What the exercise asks
Determine which lines of the records include the word "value", and copy them.

---+---

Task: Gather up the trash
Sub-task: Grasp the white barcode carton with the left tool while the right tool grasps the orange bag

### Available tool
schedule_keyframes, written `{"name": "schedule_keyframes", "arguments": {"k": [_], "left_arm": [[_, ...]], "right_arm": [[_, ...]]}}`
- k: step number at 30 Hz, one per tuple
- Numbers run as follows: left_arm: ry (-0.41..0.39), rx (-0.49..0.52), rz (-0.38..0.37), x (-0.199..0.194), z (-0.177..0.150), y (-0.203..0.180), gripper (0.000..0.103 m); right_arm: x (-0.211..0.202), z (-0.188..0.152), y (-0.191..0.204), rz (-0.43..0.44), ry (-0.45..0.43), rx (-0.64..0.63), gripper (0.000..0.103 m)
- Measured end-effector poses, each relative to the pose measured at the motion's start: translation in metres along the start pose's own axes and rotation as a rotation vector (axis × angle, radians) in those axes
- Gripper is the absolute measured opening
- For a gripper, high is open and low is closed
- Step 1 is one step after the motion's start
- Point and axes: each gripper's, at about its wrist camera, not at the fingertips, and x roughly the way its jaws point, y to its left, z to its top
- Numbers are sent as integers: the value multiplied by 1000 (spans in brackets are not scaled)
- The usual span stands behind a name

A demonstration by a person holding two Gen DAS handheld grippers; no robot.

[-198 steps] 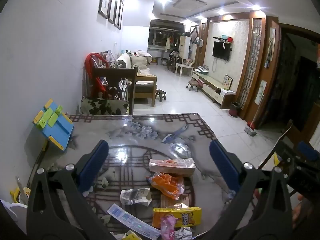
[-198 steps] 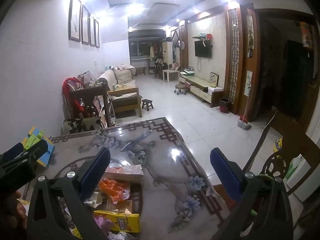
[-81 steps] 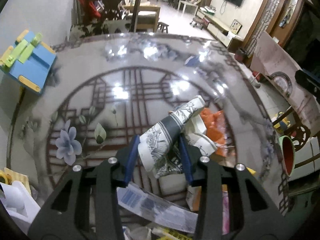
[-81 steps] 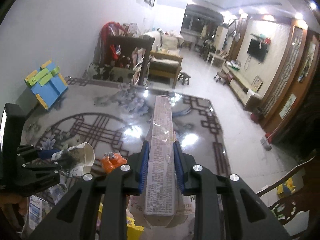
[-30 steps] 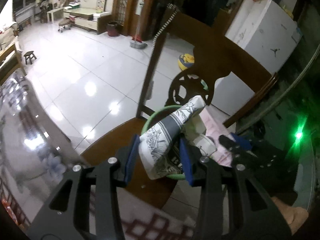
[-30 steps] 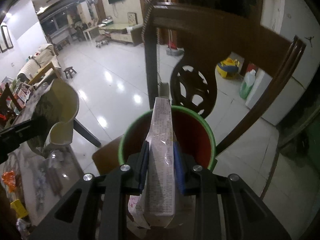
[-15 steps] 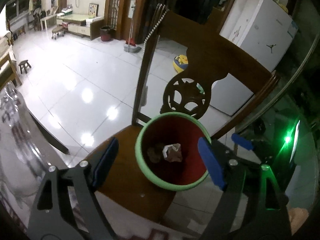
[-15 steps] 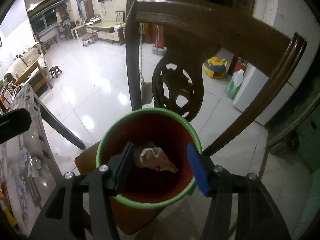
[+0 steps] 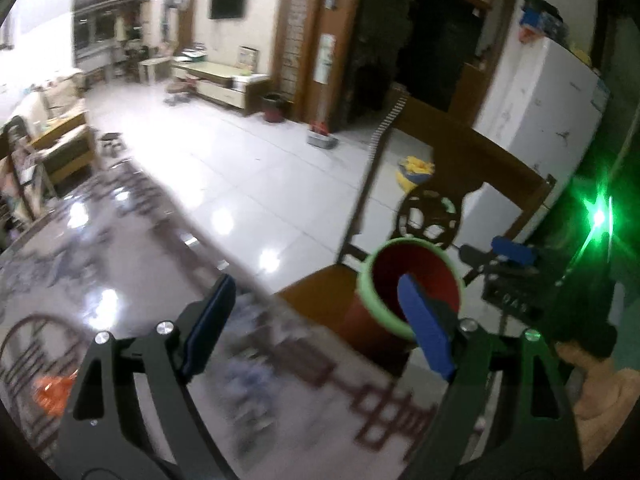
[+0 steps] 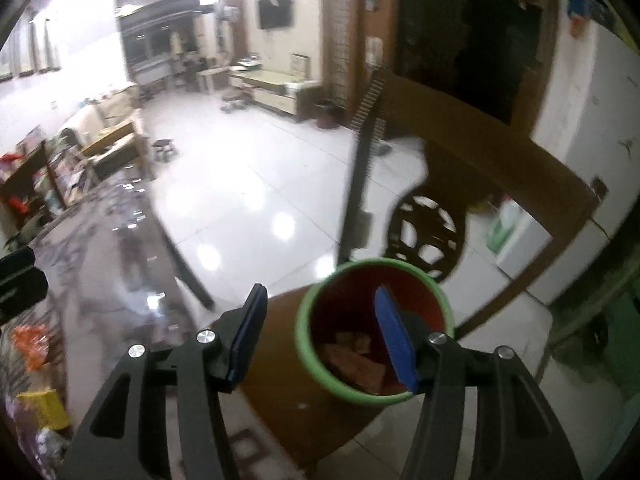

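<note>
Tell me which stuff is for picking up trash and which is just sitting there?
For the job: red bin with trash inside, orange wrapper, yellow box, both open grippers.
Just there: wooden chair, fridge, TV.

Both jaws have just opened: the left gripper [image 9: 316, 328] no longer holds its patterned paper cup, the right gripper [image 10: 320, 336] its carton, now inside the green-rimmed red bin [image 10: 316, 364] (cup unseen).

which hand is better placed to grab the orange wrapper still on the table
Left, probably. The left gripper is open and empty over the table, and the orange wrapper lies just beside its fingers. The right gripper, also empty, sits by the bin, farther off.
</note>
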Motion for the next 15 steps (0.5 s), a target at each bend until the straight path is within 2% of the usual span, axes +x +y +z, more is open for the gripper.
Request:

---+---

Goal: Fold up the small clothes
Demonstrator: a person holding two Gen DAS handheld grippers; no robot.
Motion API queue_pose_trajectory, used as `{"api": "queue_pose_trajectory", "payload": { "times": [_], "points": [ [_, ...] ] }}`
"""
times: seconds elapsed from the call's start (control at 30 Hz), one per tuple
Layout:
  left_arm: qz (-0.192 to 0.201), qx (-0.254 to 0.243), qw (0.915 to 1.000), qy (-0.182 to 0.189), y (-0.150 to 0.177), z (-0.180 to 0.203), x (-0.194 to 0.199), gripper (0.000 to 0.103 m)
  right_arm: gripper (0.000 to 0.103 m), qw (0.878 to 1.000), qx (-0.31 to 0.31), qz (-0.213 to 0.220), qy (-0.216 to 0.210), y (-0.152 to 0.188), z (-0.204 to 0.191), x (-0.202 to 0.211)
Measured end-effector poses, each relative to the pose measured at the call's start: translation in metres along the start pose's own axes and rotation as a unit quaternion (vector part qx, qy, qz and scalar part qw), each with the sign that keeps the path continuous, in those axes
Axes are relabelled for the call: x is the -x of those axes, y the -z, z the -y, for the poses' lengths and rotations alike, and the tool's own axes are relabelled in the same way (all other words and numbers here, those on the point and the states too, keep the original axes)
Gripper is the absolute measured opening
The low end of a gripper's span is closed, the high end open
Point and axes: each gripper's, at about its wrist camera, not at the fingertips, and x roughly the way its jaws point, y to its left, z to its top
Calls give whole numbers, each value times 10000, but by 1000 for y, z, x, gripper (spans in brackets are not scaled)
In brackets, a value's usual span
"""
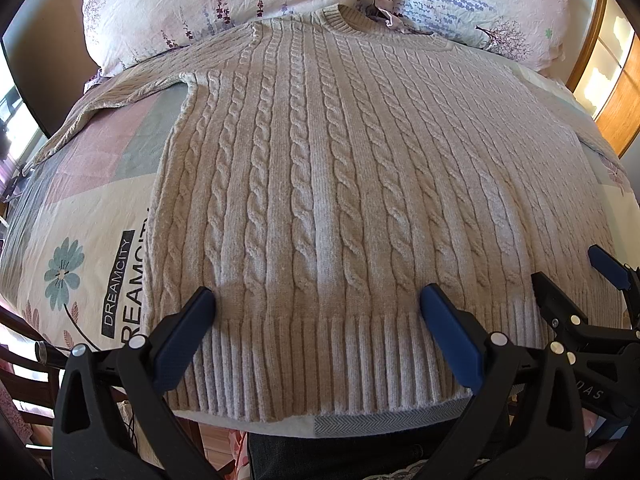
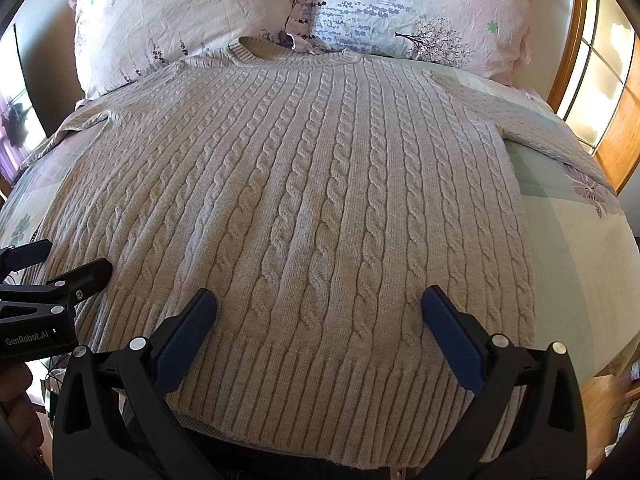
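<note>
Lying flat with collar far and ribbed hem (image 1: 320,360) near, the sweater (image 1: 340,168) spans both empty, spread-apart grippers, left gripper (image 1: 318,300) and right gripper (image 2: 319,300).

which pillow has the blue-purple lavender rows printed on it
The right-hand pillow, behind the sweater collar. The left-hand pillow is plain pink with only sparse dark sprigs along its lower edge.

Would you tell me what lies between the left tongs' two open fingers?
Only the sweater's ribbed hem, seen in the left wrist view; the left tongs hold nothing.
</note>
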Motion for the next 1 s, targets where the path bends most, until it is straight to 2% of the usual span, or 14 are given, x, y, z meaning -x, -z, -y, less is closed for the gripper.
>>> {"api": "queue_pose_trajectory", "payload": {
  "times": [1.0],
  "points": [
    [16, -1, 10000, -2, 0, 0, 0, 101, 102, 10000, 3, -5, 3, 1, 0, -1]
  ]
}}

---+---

Solution for this task
- Numbers are sent as integers: the value multiplied by 1000 (spans in brackets are not scaled)
Calls give whole numbers, each value times 10000, but by 1000 for y, z, x, gripper (spans in brackets are not scaled)
In brackets, a value's usual span

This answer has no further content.